### Task to complete
Go over the data below and say how many lines hold the word "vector". Only the number is needed.
◇ ◇ ◇ ◇ ◇ ◇ ◇
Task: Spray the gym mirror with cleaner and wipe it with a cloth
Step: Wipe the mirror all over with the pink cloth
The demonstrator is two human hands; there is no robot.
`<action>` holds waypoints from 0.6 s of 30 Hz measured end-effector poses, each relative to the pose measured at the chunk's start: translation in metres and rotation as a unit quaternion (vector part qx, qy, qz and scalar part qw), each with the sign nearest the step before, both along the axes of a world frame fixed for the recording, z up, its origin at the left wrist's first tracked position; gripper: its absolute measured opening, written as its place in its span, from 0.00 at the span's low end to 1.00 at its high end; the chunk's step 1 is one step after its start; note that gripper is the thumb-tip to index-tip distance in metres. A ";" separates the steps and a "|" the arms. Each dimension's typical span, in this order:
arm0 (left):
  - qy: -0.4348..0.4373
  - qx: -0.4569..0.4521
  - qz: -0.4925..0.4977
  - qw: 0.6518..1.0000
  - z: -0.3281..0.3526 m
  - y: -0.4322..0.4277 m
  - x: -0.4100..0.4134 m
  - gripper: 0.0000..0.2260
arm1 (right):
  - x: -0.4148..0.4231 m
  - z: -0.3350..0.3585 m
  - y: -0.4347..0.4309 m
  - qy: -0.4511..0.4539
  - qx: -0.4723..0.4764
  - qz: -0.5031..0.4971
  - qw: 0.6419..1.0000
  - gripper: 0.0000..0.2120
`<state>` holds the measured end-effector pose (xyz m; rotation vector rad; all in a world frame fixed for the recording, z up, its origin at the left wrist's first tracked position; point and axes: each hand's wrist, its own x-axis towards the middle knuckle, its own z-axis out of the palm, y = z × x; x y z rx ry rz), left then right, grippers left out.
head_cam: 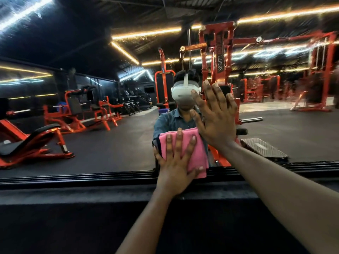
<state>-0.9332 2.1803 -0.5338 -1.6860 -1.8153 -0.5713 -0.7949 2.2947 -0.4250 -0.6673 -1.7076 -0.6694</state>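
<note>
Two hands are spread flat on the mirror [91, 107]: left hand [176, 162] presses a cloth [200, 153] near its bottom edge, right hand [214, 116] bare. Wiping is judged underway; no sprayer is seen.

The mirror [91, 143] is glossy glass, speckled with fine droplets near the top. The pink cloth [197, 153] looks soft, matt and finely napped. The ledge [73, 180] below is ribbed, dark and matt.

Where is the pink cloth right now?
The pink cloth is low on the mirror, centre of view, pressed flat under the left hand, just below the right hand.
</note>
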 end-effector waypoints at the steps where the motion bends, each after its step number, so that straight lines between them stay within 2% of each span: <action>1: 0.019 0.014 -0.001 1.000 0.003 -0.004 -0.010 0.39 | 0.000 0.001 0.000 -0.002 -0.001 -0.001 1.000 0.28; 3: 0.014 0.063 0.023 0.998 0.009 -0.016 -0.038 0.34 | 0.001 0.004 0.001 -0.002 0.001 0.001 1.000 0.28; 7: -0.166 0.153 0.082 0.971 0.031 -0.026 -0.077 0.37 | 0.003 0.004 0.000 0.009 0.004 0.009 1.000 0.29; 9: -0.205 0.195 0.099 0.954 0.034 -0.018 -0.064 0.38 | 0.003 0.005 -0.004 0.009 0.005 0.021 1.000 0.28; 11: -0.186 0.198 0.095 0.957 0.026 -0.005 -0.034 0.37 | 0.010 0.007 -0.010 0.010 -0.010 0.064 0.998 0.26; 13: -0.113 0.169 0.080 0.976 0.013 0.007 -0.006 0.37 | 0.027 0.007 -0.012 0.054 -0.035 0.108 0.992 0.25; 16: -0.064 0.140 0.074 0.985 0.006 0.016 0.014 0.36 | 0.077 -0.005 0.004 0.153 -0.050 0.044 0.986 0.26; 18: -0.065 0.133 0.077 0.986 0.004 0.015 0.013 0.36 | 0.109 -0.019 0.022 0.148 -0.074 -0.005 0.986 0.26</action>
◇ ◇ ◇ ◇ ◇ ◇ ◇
### Task result
2